(Task): Once you find the line with "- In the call" in the entries below, return exactly every line from it through the line with "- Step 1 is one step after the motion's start".

(Dataset records):

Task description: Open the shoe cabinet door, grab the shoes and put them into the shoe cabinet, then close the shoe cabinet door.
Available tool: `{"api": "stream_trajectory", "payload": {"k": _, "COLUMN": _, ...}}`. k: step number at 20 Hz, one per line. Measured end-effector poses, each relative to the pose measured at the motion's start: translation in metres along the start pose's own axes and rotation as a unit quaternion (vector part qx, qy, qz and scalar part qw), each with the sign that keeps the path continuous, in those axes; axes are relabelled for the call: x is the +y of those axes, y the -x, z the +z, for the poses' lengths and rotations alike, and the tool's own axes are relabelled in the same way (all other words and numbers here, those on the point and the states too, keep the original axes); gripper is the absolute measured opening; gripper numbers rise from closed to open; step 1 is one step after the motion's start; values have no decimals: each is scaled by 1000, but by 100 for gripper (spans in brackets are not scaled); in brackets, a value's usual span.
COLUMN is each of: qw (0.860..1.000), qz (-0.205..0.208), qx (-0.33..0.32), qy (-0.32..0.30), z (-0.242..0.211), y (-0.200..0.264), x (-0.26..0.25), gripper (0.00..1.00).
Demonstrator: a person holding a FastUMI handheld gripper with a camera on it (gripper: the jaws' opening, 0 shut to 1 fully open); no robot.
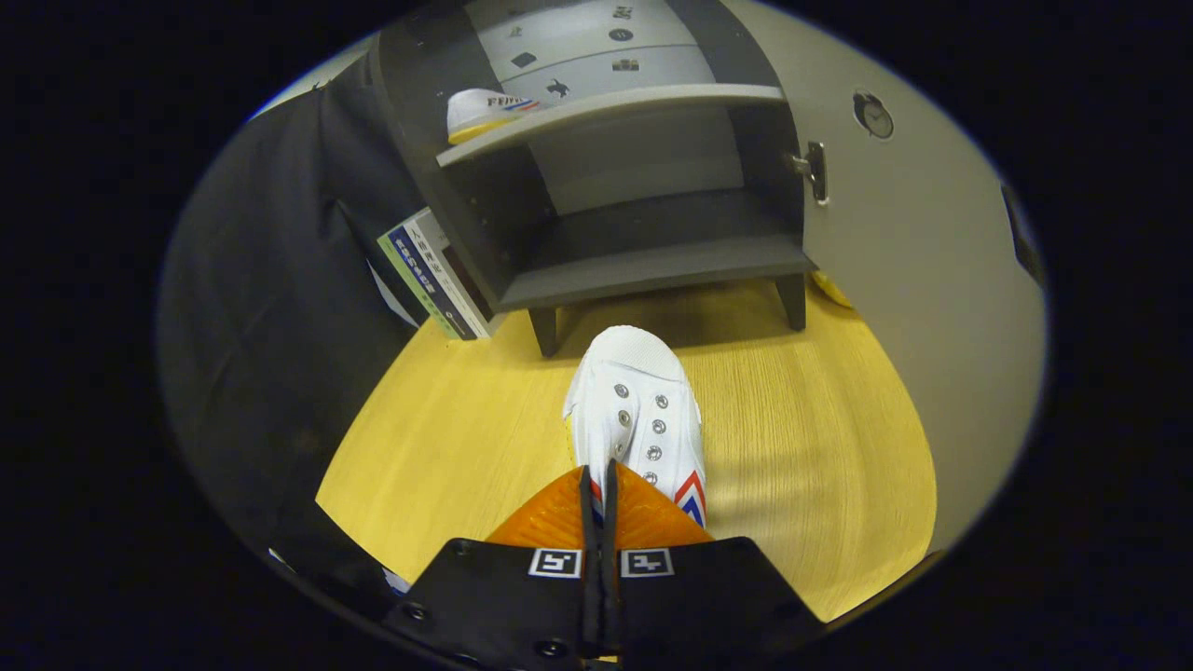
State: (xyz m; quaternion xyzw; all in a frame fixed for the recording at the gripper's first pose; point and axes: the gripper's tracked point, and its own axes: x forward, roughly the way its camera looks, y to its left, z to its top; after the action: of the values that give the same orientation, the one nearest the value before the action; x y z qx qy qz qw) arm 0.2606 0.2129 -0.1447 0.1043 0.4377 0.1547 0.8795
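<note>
A white lace-less sneaker (637, 410) with red and blue chevrons points toward the cabinet, toe ahead of my fingers. My gripper (600, 485) is shut on the sneaker's heel edge, fingers pressed close with a thin strip of shoe between them. The grey shoe cabinet (634, 205) stands open beyond the shoe on short legs. Its door (923, 280) is swung out to the right. A second white sneaker (485, 112) rests on the upper shelf at the left. The lower shelf (652, 266) is bare.
The wooden floor (811, 447) spreads under the shoe and cabinet. Several books (433, 275) lean against the cabinet's left side. Black cloth hangs to the left. A small yellow item (832, 289) peeks from behind the door's lower edge.
</note>
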Motion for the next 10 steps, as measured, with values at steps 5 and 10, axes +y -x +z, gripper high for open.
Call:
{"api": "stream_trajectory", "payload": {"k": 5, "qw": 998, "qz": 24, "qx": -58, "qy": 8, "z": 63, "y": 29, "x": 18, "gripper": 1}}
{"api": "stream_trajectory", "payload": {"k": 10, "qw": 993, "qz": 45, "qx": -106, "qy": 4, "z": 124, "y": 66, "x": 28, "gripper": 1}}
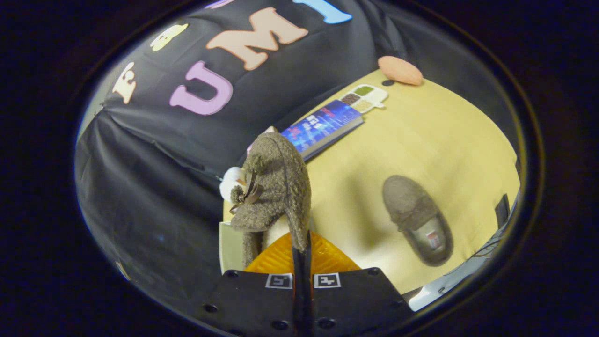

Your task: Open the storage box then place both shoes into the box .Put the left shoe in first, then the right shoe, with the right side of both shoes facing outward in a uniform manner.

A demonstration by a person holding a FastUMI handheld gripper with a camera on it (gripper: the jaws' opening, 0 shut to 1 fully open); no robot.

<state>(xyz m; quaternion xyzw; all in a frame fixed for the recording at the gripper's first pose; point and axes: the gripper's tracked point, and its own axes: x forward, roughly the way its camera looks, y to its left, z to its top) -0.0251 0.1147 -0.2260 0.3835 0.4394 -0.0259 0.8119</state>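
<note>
My gripper (302, 248) is shut on the rim of a grey-brown fuzzy shoe (273, 187), pinching the edge of its collar between both fingers. The shoe hangs in the air just ahead of the fingers, toe away from me, a small dark bow and pompoms on its upper. The second matching shoe (416, 220) lies flat on the yellow wooden table (421, 140) to the right, its opening and pale insole facing up. Under the held shoe shows a pale box edge (231, 248); whether it is the storage box I cannot tell.
A blue book (323, 126) lies at the table's far edge, with a small white tray of coloured compartments (365, 97) beside it. A salmon oval pad (400, 70) sits further back. A white round object (230, 181) peeks out behind the held shoe.
</note>
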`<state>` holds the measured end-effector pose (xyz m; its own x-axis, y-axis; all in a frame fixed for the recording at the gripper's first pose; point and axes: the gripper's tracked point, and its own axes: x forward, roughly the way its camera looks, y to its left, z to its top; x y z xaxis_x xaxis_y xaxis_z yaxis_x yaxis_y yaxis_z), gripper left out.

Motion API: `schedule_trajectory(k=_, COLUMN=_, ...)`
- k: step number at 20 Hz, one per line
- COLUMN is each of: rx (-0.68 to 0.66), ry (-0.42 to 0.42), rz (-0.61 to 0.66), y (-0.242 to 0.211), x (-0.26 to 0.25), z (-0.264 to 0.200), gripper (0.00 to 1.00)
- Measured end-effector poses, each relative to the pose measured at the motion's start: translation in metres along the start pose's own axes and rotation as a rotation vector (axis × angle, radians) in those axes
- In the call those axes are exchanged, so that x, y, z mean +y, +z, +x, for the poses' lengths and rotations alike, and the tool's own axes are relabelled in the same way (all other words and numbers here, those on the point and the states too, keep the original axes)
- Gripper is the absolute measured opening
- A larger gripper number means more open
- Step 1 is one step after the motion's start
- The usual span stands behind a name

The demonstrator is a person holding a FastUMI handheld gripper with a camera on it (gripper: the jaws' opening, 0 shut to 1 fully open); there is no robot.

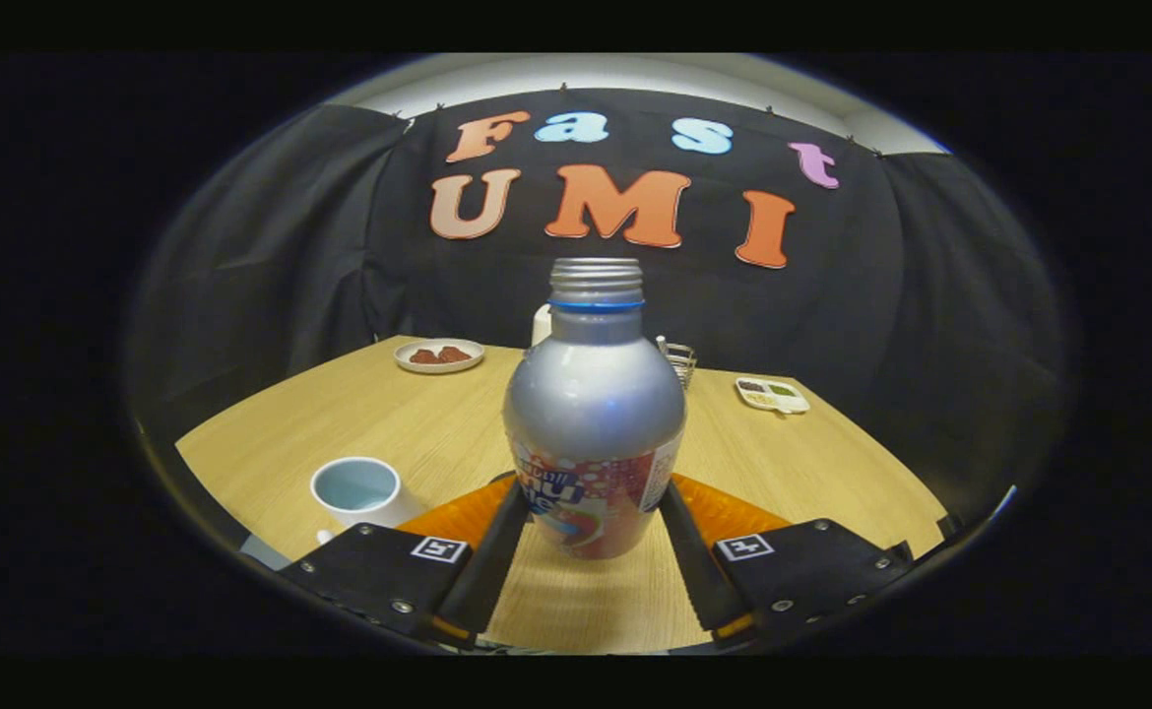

(Solution for this problem):
- In the call those axes are exchanged, so that x, y, z mean +y, +z, +x, for the poses' lengths and rotations alike, and the tool's own axes are relabelled in the same way (all other words and numbers here, those on the point and the states too, keep the original axes)
- Gripper is the absolute measured opening
- A larger gripper number means more open
- Step 1 is one step after the motion's start

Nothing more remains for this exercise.